The new nightmares have been going on for weeks and intensifying with every passing day. The usual affair mixed in of course - becoming his father - but now they are becoming increasingly plagued by a growing regret rather than the usual fear that has haunted him since he was eleven. As his worry about Ainsley grows - first of her being caught, and now the worry of her possibly not being the little sister he grew up with, the person he thought he knew - so do the frequency and intensity of nightmares.

The restraints dig into his wrists as he jolts awake, arms stretched out in front of him, reaching. The motion leaving indents on his wrists that last for most of his morning routine, as physical reminders of what he failed to do. He failed to pull the trigger, failed to stop Ainsley from making a mistake that might cost her her life, that might cost all of them their lives in the end.

The nightmare was always the same.

Nicolas Endicott in mother's sitting room that night.

His own hand shaking, both with his fist around the gun, and before he had even reached for it.

"You really are your mother's son, Malcolm. All smoke. No fire."

Nicolas bragging about how untouchable he was. How he was going to destroy his and Ainsley's family, starting with their mother.
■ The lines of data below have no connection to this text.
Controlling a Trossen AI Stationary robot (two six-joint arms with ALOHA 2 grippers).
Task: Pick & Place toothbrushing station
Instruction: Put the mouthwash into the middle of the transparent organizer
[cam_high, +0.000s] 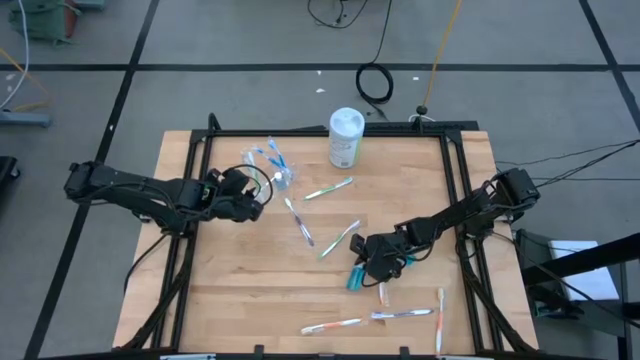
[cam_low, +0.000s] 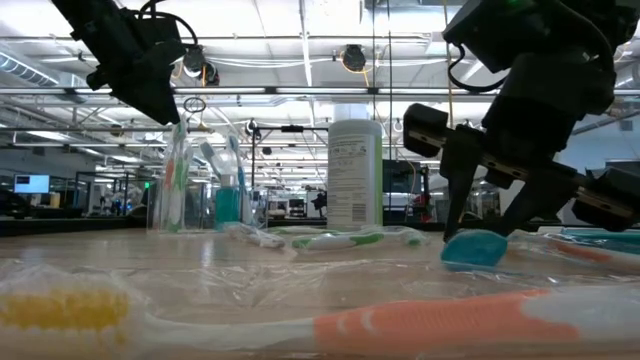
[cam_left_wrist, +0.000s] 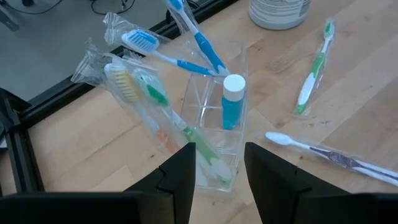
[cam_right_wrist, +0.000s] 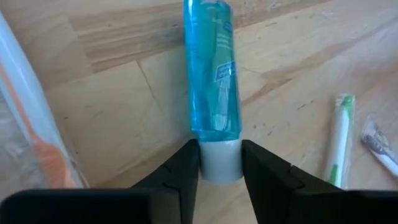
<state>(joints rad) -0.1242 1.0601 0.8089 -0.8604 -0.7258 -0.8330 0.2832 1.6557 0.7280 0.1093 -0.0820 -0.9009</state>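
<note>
No words or numbers can be read here. The white can (cam_low: 355, 175) has a label with small dark print, but the letters are too tiny to make out. The blue tube (cam_right_wrist: 211, 68) has a little patch of print on its side, and that is too blurry to read too. The wrappers on the toothbrushes (cam_left_wrist: 314, 68) show no letters that can be made out.

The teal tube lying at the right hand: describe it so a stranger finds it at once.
Start at the wooden table and go to the right hand. The teal tube lies flat there, its white cap between the fingers. Its neighbours are slim wrapped toothbrushes; it alone is short, thick and translucent blue.
</note>
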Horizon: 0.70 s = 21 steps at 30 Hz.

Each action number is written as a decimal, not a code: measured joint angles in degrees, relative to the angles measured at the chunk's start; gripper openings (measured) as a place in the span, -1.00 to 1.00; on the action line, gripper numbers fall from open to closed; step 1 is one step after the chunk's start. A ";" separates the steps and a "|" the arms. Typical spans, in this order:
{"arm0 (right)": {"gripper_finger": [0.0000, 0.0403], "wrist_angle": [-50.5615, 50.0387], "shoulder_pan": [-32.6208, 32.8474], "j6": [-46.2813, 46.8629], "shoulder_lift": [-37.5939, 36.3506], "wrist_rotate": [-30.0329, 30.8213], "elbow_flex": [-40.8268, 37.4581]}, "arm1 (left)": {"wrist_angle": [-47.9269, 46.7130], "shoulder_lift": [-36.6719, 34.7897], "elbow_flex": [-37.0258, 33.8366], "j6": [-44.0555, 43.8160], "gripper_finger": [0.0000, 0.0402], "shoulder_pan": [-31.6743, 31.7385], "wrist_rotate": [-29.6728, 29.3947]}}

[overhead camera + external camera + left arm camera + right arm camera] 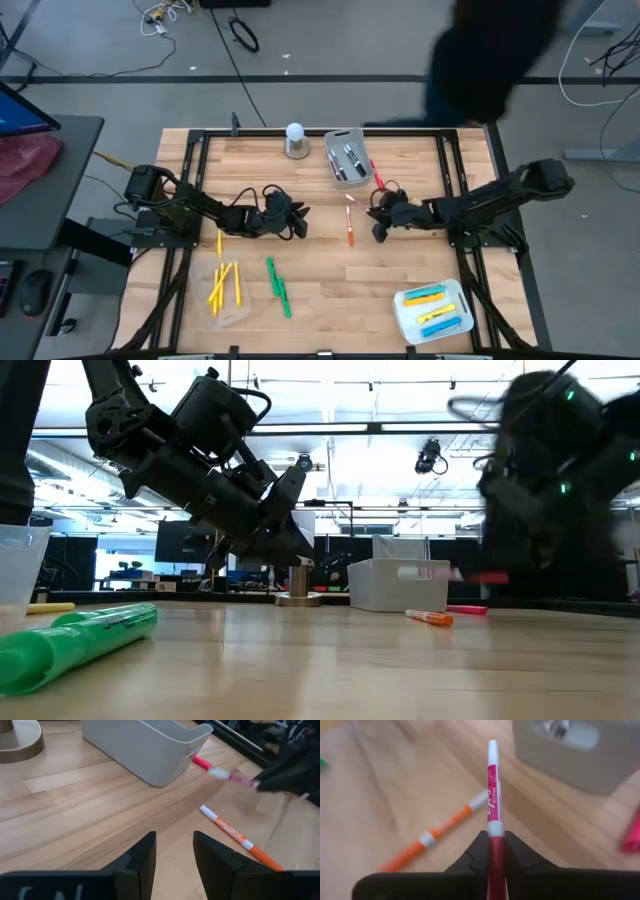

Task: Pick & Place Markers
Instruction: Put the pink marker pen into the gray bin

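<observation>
Right gripper (490,847) is clamped on a slim red-and-white plastic marker (492,790), which juts out past the fingertips, lifted above the pale wood-plank surface (320,290) near the grey rectangular plastic bin (349,160). An orange marker with a white cap (351,229) lies flat on the planks just beside it. Left gripper (173,862) hovers over bare wood with its matte dark fingers partly apart, holding nothing; smooth yellow markers (222,283) and green markers (277,285) lie nearer the front edge.
</observation>
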 joint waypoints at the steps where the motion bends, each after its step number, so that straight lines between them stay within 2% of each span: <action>1: -0.87 0.04 0.00 0.17 -1.97 0.20 0.18 | 0.04 0.00 0.00 0.02 -0.33 0.00 -0.06; 5: -0.87 -5.09 -1.15 -2.08 -7.58 2.21 5.56 | 0.11 0.00 0.00 0.04 -0.33 0.00 -0.17; 10: -0.87 -23.87 -7.39 -7.21 -7.62 2.01 20.31 | 0.76 0.00 0.00 0.04 -0.33 0.00 -0.18; 15: -0.87 -40.49 -19.21 -11.94 -0.62 -4.82 33.32 | 1.03 0.00 0.00 0.09 -0.33 0.00 -0.17; 18: -0.87 -43.68 -26.34 -13.63 5.79 -10.98 37.39 | 1.01 0.00 0.00 0.11 -0.33 0.00 -0.17; 21: -0.85 -42.40 -31.74 -15.86 12.75 -16.42 40.38 | 1.00 0.00 0.00 0.13 -0.33 0.00 -0.17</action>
And when Nicolas understood he was still as untouchable as he claimed, because Malcolm couldn't pull the trigger - then came the moment that had haunted him so deeply that he was trapped, as if in a "groundhog day" of those five minutes every time he closed his eyes to sleep. Not that sleep had ever been a respite from his troubled mind. But his mind had reached a whole new level of trouble that night. On top of the Ainsley of it all, he wrestled with the part of him his father was so eager to nurture. "You and I are the same" being a constant echo behind all his other thoughts.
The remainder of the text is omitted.